# Task requirements
In the material below, find each line with the word "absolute" and copy it.

--- START ---

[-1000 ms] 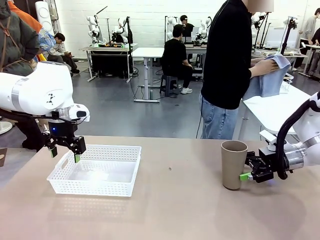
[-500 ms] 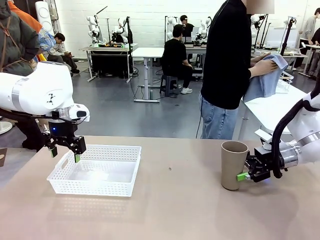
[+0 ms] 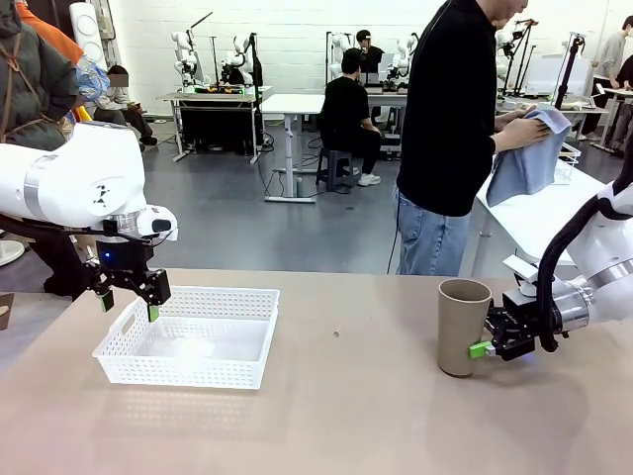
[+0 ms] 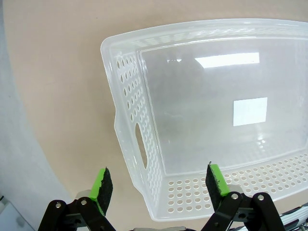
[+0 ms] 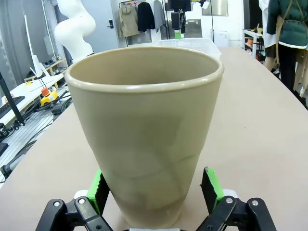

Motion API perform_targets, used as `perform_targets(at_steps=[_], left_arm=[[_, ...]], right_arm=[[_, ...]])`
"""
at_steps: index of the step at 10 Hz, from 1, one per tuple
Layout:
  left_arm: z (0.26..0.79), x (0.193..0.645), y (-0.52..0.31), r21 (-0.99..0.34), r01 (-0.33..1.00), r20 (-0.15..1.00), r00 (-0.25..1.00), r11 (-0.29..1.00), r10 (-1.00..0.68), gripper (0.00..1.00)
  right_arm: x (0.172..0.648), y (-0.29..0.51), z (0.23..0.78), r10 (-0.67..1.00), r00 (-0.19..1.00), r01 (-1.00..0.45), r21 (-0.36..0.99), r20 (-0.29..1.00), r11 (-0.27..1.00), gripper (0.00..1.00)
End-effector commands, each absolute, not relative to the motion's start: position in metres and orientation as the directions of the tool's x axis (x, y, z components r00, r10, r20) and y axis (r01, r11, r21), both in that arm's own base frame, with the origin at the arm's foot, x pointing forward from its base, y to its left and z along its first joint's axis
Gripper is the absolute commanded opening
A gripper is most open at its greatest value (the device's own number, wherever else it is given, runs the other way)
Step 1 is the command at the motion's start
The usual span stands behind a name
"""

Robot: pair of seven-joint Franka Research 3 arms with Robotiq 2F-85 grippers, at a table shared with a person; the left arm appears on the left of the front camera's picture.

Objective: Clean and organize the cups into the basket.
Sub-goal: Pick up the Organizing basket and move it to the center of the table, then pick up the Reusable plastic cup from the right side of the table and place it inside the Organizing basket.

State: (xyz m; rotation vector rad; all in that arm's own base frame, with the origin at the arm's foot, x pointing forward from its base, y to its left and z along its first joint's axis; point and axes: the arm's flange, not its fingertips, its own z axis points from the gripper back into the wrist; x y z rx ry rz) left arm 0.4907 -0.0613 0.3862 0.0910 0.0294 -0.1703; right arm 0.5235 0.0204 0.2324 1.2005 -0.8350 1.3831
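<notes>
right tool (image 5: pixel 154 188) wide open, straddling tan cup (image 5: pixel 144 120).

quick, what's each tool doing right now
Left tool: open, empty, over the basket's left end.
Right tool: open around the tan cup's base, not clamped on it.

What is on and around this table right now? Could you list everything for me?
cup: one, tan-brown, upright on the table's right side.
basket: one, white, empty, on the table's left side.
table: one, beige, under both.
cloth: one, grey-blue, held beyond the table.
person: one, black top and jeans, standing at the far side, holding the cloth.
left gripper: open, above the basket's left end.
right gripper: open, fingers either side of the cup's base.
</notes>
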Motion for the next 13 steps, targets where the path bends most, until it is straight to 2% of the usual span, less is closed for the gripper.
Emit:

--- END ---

# Result of this task
End-effector commands, each absolute, not relative to the motion's start: position in metres and orientation as the directions of the tool's x axis (x, y, z components r00, r10, r20) and y axis (r01, r11, r21), both in that arm's own base frame, with the origin at the arm's foot, x pointing forward from its base, y to its left and z along its first joint's axis
Gripper is the absolute commanded opening

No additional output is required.